__AIM OF THE TASK__
Among the lines below, list those containing the string "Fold".

__COLLECTED DATA__
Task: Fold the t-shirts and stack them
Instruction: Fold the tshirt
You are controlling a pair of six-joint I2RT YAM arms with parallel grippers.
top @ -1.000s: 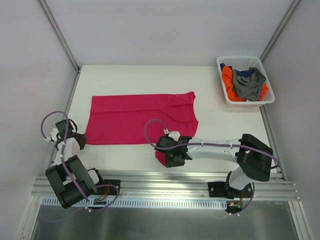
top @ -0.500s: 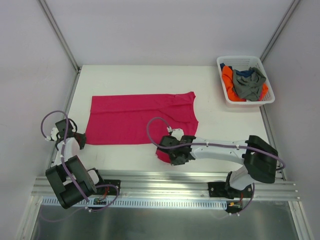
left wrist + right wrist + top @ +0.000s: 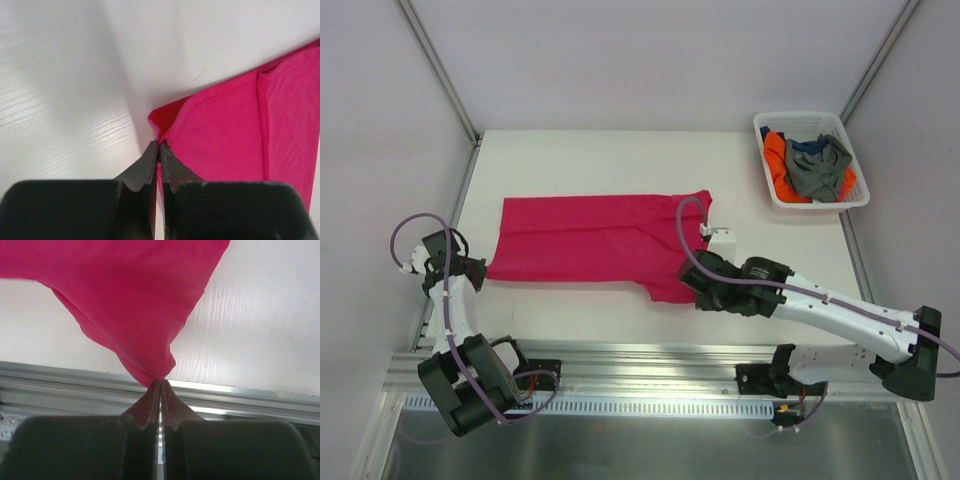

__ANSWER TO THIS TASK__
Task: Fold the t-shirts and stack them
Instruction: Fold the tshirt

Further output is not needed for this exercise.